Toshiba’s involvement in the IEC dates from the early days of the Commission and hasn’t faltered ever since.
One of the company’s founders, Ichisuke Fujioka, was a member of the preparatory meeting and attended the official inauguration of the IEC in London in 1906. Then in 2002, Dr Sei-ichi Takayanagi, a former Corporate Senior Executive Vice President of Toshiba, became the 30th IEC President.
International Standards key to access global markets
Dr Sudo explains that, for Toshiba and other Japanese companies, the need for International Standards only arose some 20-30 years ago when they started to expand outside of Japan. Until then, Japanese companies had focused mainly on the domestic market and hadn’t seen the necessity to comply with International Standards.
The situation changed when Japanese companies wanted to do business with other countries and realized they couldn’t sell their technologies and products because they couldn’t communicate or connect with others. That was an awakening for Sudo and many others who became aware of the importance of International Standards for products to be accepted on the international scene.
Highest degree of interoperability
Sudo adds that nowadays Smart communities are being built around the globe and the need for standardization is further increasing.

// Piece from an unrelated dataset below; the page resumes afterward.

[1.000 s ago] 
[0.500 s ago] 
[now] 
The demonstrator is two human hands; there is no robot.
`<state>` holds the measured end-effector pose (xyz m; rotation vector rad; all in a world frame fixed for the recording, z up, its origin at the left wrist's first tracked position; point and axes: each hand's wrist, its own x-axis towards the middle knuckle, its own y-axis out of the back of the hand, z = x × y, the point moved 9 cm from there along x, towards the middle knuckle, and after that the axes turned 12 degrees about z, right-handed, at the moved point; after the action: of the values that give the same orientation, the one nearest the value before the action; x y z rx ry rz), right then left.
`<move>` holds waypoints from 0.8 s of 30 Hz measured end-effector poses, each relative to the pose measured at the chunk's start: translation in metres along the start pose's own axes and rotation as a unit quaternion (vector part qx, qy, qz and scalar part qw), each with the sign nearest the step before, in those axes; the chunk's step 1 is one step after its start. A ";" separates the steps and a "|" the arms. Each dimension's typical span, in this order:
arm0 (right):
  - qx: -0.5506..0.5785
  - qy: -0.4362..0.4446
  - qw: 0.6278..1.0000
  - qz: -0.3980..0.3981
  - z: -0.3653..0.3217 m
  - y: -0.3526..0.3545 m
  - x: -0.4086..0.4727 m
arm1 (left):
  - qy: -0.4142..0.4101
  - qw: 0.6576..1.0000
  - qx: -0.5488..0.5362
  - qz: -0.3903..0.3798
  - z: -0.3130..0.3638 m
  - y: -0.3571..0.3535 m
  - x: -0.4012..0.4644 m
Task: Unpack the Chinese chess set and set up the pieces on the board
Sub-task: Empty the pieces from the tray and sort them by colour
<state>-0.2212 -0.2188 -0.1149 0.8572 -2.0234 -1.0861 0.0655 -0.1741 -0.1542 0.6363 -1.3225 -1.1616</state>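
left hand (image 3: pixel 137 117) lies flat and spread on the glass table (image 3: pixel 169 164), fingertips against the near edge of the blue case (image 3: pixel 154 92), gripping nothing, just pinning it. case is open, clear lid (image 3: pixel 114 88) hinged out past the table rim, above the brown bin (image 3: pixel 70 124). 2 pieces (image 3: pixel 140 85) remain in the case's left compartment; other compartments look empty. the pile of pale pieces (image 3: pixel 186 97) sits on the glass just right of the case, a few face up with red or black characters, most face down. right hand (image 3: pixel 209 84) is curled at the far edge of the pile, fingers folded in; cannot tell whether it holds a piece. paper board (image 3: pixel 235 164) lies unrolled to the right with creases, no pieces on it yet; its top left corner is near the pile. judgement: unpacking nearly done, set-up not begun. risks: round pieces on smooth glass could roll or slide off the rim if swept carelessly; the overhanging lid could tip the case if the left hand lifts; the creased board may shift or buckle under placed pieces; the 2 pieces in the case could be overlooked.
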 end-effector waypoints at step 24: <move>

Companies need to innovate, standardize and then develop their business, while continuing to innovate, an endless circle.

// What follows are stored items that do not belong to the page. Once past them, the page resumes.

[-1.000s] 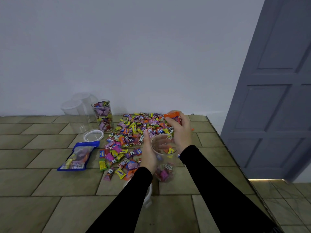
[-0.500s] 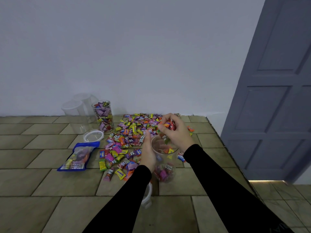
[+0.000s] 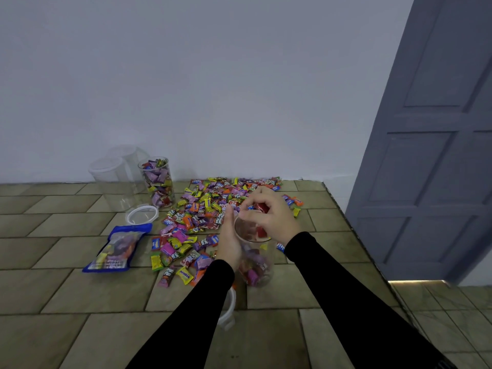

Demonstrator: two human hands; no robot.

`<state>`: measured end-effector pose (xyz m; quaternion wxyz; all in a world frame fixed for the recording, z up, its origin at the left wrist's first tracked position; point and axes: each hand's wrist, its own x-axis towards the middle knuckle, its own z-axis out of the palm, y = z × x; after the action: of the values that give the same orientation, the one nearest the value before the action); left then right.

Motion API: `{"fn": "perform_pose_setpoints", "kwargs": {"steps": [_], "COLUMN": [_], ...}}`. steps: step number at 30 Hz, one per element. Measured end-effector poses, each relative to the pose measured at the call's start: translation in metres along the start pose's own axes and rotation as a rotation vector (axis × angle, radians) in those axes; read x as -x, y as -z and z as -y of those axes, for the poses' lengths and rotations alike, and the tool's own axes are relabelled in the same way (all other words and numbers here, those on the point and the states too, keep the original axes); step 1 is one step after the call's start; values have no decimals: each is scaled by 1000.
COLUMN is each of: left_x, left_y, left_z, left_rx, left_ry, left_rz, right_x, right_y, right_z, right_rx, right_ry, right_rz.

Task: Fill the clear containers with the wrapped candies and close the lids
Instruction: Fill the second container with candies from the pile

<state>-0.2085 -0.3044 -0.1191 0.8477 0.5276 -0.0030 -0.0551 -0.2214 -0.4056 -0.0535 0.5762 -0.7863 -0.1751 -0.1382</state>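
Our left hand (image 3: 229, 242) wraps its fingers round the clear container (image 3: 255, 258) at frame centre, steadying it; our right hand (image 3: 269, 217), fingers pinching red candies (image 3: 262, 207), hovers above its mouth to drop them.

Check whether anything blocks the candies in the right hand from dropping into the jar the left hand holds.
Nothing visible does: the right hand grips red candies directly above the open jar, steadied by the left hand.

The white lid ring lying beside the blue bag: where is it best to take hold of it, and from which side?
Pinch the raised rim of the white lid ring from above, preferably its near-left edge. It lies flat and apart from the blue bag; the filled container stands close behind.
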Motion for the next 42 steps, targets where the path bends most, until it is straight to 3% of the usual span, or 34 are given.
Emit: {"fn": "perform_pose_setpoints", "kwargs": {"steps": [6,11,15,19,21,23,24,28,34,42], "left_x": [4,6,7,13,14,14,16,33,34,23], "left_y": [-4,-6,12,47,68,92,105,136,162,169], "left_z": [-2,-11,-26,-40,-42,-36,-32,-25,-22,-17], "left_rx": [116,46,-159,-541,-896,-1260,-1383,-1490,-1607,-1640], "left_ry": [25,49,-50,-240,-346,-383,-318,-59,102,118], "left_rz": [34,106,20,-98,-177,-269,-279,-270,-162,-89], "right_x": [5,6,0,2,5,5,4,1,2,7], "right_y": [1,1,-7,-44,-69,-92,-102,-124,-135,-138], "right_z": [5,11,21,44,44,32,23,-15,-64,-93], "right_rx": [131,199,353,390,376,406,448,670,751,772], "right_ry": [26,27,119,260,293,234,152,-224,-317,-390], "right_rz": [25,-13,-60,-28,68,192,257,464,368,247]}}
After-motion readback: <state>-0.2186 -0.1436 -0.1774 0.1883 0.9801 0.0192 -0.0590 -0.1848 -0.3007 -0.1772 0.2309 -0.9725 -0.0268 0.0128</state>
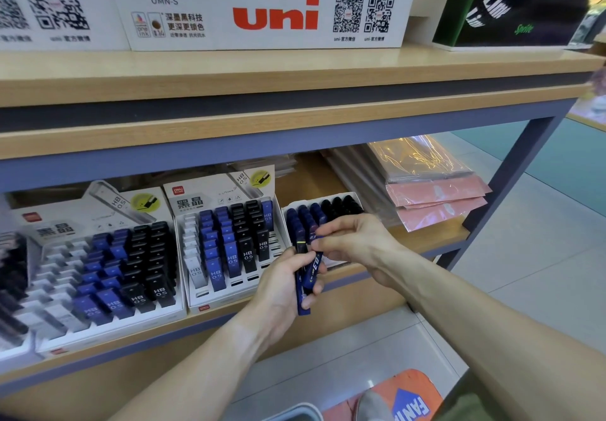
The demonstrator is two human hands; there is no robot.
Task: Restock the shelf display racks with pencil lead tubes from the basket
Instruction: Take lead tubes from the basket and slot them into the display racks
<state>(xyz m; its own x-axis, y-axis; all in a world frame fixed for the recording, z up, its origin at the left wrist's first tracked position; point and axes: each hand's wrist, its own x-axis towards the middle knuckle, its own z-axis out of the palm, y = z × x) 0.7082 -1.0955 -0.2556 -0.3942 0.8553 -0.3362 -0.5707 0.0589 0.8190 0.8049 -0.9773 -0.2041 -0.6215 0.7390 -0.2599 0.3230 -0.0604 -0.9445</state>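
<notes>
Here, both hands [328, 256] clasp dark blue lead tubes [303, 289] before a wooden shelf [426, 243] above pale floor tiles [541, 256].

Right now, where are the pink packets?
In the head view, the pink packets lie stacked on the lower shelf at the right, just beyond the right hand and the dark tube rack.

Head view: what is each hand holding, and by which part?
The left hand grips a bunch of dark blue lead tubes around their middle. The right hand pinches the upper end of one tube with its fingertips.
</notes>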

Sudo further explains that Toshiba aims to combine ICT (Information and Communication Technology) with energy, energy storage and healthcare to achieve a safe, secure and comfortable society where people always come first. Close cooperation with companies outside of Japan is essential to achieve Toshiba’s vision of a “Human Smart Community”.

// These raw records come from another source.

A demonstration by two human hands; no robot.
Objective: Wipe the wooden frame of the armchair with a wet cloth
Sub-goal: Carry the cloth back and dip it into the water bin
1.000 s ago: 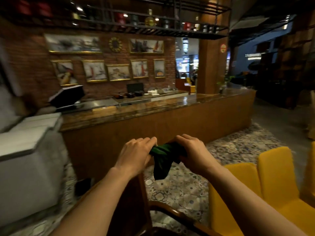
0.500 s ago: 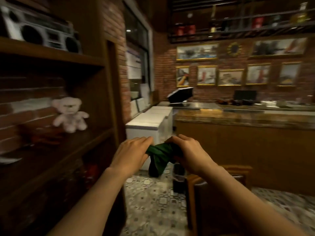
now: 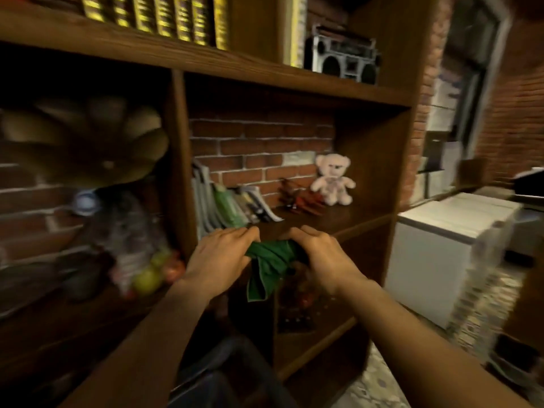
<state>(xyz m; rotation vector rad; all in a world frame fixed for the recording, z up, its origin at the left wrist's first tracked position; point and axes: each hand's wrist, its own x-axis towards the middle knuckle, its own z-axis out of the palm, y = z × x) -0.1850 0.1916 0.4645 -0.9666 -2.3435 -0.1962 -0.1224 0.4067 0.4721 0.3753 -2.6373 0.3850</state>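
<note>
A dark green cloth is bunched between both my hands in the middle of the view, with a loose corner hanging down. My left hand grips its left end and my right hand grips its right end, both held out in front of me at chest height. The armchair is not in view. Behind my hands stands a tall dark wooden bookshelf.
The bookshelf holds leaning books, a pink teddy bear, a silver boombox and fruit. White chest freezers stand to the right on patterned floor tiles. A brick wall is further right.
My view has swung left, from the bar counter and yellow chairs to the bookshelf. Both hands have kept the same grip on the green cloth.
</note>
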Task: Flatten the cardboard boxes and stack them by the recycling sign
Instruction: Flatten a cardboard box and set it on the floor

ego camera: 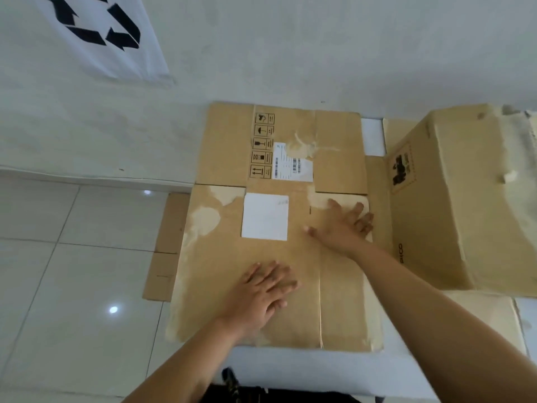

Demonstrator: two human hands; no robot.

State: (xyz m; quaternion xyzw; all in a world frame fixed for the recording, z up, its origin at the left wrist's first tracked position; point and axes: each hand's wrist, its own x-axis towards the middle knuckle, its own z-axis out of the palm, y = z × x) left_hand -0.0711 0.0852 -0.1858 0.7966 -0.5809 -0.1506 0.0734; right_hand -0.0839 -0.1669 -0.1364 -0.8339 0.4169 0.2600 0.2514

International standardization is the medium that allows stakeholders throughout the world to speak the same language and reach the highest degree of interoperability.
IP no obstacle to standardization
Asked to share his thoughts on standardization in relation to intellectual property rights, Sudo says that it makes sense to have new and valuable technological developments standardized so that they can be widely spread and used. Refusing to share may lead to another – possibly inferior – technology developed by a competitor becoming the global standard.
Innovate fast to remain competitive
On the topic of innovation, Sudo says: “Today, you need to innovate fast […] and you need a mechanism that can help you achieve this. Targeted standardization is one weapon to accelerate product development. You set a target and clearly identify when you want to standardize what. This then becomes your goal and provides you with a timeframe - in other words, standardization becomes the roadmap. Let’s say the technology that you developed is recognized as an International Standard; now it becomes easier to apply this technology elsewhere, including in other countries much more quickly. You reduce waste and enable further innovations. These are some of the advantages active participation in standardization offers.”
While Toshiba was originally manufacturing and selling stand-alone products, the company is today integrating its products and components into large systems and offering additional services such as maintenance and repair. Because the creation of such systems involves many companies, international standardization is a must.
In conclusion, Sudo is convinced that in future, companies will cooperate on increasingly larger systems: “If you have good technologies you need to make certain that others can connect with them and use them. If you don’t participate in standardization then your technologies may not be able to spread; it may be difficult for your company to cooperate with others on these large systems. I believe we all need to contribute to standardization to be able to work together in the future.”